Look, the Jussie Smollett story is probably the greatest episode of Empire ever because of all the strange twists and turns. After turning himself in and subsequently being released on charges of felony disorderly conduct, there appears to be more information supporting Jussie’s claim that what Chicago PD alleges what happened isn’t what happened.
You ready? Here we go:
According to TMZ, there are documents that on the surface back Smollett’s claim that the $3,500 check he wrote to Abel and Ola Osundairo wasn’t to stage and attack but rather for training. The check was dated January 23, 2019, six days before Smollett’s “attack” in Chicago. The memo of the check reads, “5 week Nutrition / Workout program Don’t Go.”
“Don’t Go” is a track Jussie was set to shoot a music video for and he was to be shirtless.

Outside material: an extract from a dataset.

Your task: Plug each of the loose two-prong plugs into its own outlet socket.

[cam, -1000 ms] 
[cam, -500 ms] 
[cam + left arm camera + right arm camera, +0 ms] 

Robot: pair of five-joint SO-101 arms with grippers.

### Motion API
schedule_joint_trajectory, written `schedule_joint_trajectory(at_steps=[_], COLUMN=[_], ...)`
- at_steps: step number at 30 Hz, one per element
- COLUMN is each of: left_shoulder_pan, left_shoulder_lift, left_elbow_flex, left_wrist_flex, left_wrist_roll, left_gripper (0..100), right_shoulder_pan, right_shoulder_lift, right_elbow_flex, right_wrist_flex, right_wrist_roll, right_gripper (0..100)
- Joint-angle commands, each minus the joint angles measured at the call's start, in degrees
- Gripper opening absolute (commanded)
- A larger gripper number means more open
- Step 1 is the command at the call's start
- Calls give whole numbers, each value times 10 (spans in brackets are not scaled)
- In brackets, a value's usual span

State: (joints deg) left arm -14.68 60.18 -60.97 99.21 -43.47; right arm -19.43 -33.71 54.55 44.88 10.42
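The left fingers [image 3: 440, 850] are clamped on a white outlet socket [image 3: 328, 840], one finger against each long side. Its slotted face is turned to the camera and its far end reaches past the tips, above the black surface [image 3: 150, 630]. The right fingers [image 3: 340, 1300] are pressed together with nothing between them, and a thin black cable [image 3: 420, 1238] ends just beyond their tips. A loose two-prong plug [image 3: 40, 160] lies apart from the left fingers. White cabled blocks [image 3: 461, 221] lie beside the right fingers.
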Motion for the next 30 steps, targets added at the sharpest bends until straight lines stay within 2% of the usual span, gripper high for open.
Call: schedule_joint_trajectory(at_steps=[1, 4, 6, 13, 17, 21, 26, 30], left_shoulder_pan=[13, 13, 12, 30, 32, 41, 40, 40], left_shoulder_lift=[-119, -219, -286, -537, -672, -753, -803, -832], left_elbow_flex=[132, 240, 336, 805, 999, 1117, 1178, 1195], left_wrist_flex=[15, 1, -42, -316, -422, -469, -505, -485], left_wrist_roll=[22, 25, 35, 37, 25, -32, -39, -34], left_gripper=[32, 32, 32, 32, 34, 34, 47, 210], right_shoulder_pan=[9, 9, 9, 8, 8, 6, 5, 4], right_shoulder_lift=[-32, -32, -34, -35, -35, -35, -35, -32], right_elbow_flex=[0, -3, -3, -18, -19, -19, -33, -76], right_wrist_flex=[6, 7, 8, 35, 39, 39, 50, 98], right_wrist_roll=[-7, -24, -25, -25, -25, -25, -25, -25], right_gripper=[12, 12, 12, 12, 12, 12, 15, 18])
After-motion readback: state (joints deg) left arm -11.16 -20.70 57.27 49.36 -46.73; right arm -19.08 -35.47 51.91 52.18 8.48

Smollett weighed 192 pounds before the shoot and needed to drop 20 points, hence why he hired Abel.
There are a slew of texts beginning from January 20 between Jussie and Abel and on January 28, the day before the “attack,” Abel wrote to Jussie, “I know you’re traveling today, make sure you get at least 45 mins of cardio.”
Another text from January 20 outlines a menu for the day, typical fitness eats such as chicken thigh, Starkist Tuna, eggs and Smucker’s peanut butter. On January 25, there’s a text that reads, “This is the meal plan and the breakdown of macronutrients. Also includes projected fat loss.” The video shoot was set to take place yesterday, February 23.
There’s another text dating back to September 27, 2019 that showed Jussie had paid Abel’s brother Ola in the past – a $100 payment that was supposed to be given to Abel for “Training.”
Here’s how the $3,500 breakdown, according to people close to Smollett: $600 a week for the workout plan for 5 weeks and $100 a week for the nutrition plan for 5 weeks.
Although this doesn’t prove that the attack was staged or give evidence as to why the brothers were spotted on surveillance footage buying all the materials Smollett mentioned in his original attack, it’s something to ponder. Even though the Chicago Police Superintendent said that Jussie sent that racist letter to himself days before the attack as a means for a salary dispute, the FBI cannot conclude that. At least not yet.